Join me, my friends. Become an Adobe Certified Expert. You'll never know what opportunities the future may hold for you with your newfound skills. But you'll have to excuse me now. I have a Photoshop test to study for.

Edit: 11-5-13
I'm happy to announce that I recently passed my Photoshop ACE exam! Have you registered for your first ACE exam? What are you waiting for?

Edit: 12-8-14
So, I earned certifications in all of the BIG four programs (InDesign, Illustrator  Photoshop, and Acrobat), and I thought that qualified me to be an Adobe Certified Design Master. But apparently, you have to have the certifications in the same version of each of the programs. So while I was still stuck at the Design Specialist certification for CS6. So I rectified the problem and took my Illustrator CC recertification this weekend.

A little more than ten years after I started this ACE adventure, I have finally reached Design Master status. And with each and every ACE exam I take, I learn something new about the programs I love so much.
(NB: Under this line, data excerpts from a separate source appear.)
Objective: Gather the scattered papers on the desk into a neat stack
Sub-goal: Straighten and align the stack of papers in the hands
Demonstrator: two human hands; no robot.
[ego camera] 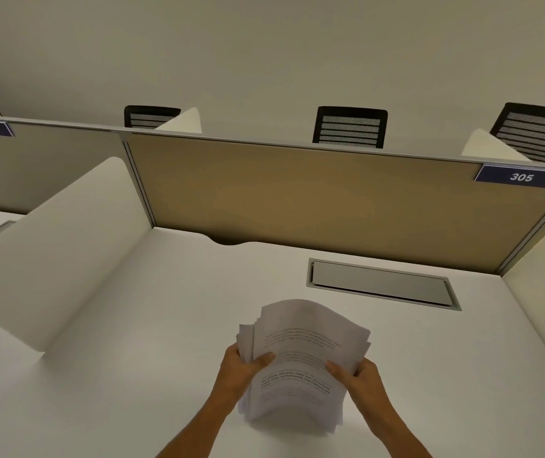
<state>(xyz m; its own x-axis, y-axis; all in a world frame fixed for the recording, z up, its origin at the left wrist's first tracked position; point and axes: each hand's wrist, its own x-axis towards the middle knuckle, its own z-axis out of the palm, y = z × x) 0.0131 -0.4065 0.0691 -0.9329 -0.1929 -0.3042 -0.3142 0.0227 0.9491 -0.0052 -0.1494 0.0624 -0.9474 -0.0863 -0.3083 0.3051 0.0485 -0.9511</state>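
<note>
Papers (300,361), gripped by left hand (241,368) and right hand (360,378), stand on white desk (132,358) before tan partition (297,196).

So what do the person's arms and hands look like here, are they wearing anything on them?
Both forearms come up from the bottom edge of the view and are bare: no sleeves reach into the picture. The left hand and the right hand wear no gloves, and no watch, bracelet or ring shows on the parts in view. Nothing is marked or written on them.
</note>
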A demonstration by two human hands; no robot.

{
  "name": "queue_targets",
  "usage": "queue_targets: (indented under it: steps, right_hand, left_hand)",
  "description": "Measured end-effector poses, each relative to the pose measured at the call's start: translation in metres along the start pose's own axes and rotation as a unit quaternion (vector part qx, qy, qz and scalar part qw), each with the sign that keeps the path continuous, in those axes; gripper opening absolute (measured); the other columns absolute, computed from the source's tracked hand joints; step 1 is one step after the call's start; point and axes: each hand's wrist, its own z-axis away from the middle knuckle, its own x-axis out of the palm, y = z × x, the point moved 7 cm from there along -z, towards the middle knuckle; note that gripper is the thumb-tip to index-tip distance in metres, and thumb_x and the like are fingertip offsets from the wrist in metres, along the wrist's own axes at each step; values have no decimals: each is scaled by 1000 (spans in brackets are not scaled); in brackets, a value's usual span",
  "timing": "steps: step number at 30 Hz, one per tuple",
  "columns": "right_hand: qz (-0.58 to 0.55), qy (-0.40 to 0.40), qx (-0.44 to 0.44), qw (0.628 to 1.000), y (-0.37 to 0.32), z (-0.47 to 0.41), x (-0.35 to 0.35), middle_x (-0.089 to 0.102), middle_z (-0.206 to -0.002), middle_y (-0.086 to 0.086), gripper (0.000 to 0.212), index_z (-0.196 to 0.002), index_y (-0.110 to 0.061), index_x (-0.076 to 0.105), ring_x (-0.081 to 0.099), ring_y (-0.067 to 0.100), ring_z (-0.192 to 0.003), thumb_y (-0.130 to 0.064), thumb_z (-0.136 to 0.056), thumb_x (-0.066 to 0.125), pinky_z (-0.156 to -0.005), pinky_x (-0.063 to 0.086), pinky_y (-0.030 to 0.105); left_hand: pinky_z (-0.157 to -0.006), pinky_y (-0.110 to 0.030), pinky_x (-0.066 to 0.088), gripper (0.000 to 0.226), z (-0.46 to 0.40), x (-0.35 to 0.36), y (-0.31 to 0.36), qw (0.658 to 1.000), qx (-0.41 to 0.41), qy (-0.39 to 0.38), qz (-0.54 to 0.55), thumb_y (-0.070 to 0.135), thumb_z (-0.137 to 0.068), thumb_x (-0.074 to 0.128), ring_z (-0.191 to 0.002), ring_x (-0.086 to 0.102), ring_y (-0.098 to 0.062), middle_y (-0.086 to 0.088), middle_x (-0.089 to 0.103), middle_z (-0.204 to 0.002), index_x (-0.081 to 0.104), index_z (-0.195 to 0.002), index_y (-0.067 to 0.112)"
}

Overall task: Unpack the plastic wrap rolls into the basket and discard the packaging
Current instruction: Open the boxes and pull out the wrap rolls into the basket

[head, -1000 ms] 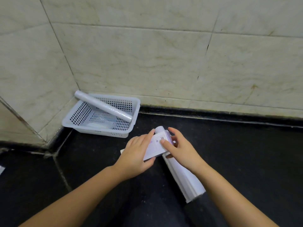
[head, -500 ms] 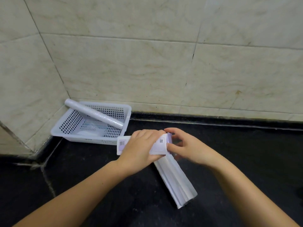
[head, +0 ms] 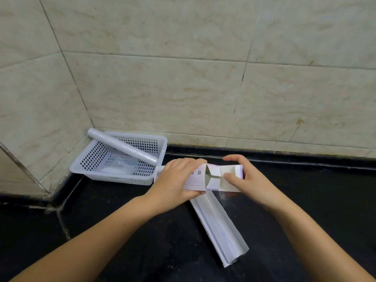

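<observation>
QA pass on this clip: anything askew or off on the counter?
Only the roll: it lies slanted in the basket, one end propped over the far-left rim rather than flat inside. A flattened box lies on the counter.

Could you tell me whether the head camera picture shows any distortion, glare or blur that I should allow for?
Head view: wide-angle bending bows the tile joints of the wall; soft, even light with no hard shadows; faint sheen on the black counter; the box, both hands and the basket are fairly sharp, though the box's print is too small to read.
</observation>
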Motion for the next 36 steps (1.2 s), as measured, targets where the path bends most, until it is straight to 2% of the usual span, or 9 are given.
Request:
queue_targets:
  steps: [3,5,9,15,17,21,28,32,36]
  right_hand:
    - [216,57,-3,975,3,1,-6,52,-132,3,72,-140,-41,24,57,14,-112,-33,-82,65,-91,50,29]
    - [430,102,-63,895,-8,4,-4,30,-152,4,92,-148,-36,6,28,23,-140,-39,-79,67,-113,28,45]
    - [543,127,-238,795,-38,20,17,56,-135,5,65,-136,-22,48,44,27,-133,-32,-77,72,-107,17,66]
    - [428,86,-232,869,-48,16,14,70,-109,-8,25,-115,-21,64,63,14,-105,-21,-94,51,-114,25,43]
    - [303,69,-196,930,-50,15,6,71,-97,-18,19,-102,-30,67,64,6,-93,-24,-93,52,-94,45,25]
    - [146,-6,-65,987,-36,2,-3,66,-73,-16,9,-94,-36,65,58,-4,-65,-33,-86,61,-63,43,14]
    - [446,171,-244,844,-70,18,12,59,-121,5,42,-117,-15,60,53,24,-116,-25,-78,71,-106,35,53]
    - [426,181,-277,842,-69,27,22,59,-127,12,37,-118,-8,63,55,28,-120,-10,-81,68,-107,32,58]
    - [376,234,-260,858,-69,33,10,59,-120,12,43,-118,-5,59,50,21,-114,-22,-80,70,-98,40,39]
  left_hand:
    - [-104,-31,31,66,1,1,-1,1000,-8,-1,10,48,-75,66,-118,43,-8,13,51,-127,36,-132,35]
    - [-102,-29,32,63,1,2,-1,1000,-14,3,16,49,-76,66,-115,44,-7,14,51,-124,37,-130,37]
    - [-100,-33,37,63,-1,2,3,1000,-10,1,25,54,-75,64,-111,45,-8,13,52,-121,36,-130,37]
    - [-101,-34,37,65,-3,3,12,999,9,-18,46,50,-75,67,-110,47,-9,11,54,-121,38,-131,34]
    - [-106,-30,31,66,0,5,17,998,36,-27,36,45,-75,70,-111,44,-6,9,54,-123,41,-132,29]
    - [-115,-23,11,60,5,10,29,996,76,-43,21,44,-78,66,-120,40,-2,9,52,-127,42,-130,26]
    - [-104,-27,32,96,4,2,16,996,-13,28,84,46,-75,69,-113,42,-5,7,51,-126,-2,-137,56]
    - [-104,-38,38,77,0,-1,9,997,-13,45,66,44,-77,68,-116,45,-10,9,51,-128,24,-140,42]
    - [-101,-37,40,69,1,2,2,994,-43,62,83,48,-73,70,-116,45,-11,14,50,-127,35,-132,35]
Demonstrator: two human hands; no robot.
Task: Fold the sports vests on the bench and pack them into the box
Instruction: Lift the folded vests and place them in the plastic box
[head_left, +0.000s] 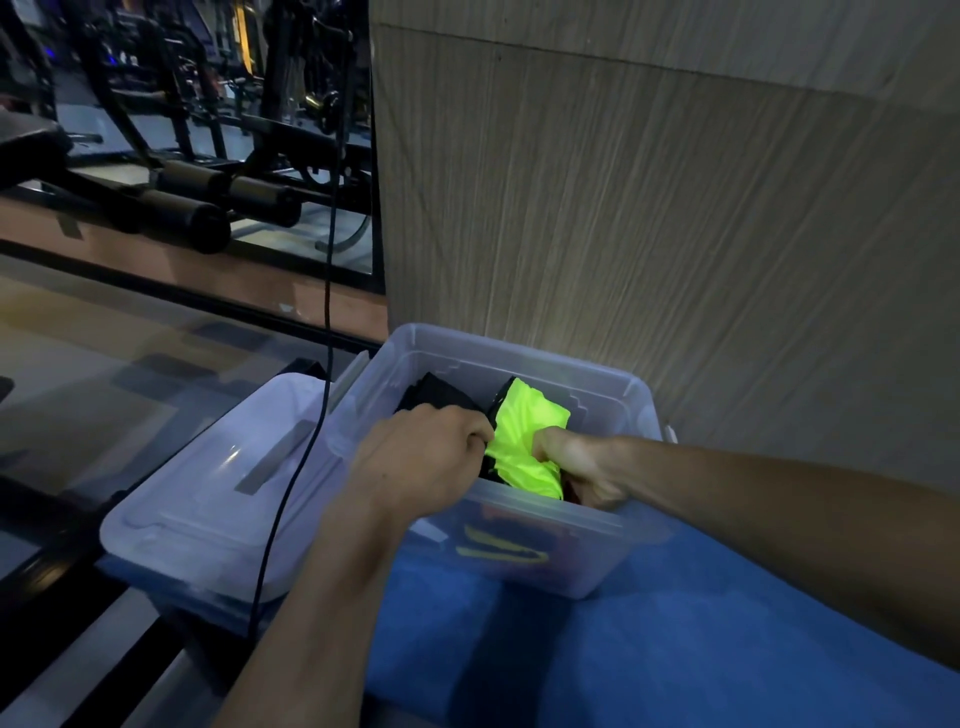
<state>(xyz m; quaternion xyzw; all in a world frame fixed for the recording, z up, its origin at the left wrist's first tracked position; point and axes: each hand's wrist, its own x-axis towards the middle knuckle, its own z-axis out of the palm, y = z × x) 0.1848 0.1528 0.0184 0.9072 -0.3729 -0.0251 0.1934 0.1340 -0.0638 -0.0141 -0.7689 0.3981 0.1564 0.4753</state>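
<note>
The bench (675, 649) carries my box (597, 561), its lid (208, 499) set aside on the left to keep the opening free. Inside, a yellow vest (524, 441) lies beside black ones. My left hand (421, 457) and right hand (582, 462) curl round it, probably pressing it flat.

Vests (524, 441) in box (519, 519) on bench (675, 649), lid (218, 483) left
</note>
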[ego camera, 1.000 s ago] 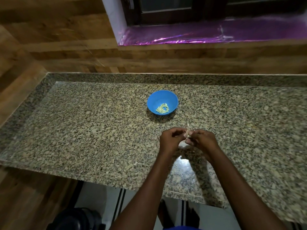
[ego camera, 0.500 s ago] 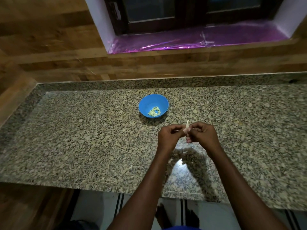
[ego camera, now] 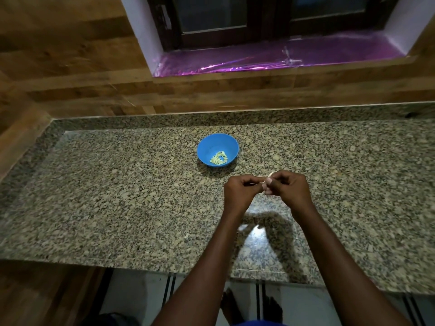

Now, to maintain my certification, Adobe requires its ACEs to rectify every two years. The recertification exams are $60 each, so every two years, rectifying will cost me $240. That's $10/month. Considering my undergraduate tuition was $15,000 per year (and I graduated with no basically no job skills), I'd say that $120 year is pretty affordable for continuing education! Again, I ask: what are you waiting for? Become Adobe certified!

Autohor Edit: 1-31-15:
Adobe has recently decided to discontinue its recertification exams. Now, all Adobe Certified Experts must retake the full, proctored exam every two years. They have also raised the price of the exam to $180. So now my exams will cost me $720 every two years ($30/month), plus I'll have to take a day off of work in order to drive to drive to the testing center and take the exams. So sadly, it looks like I will not be pursuing the ACE program any further. It's been a great ride for the last 10 years!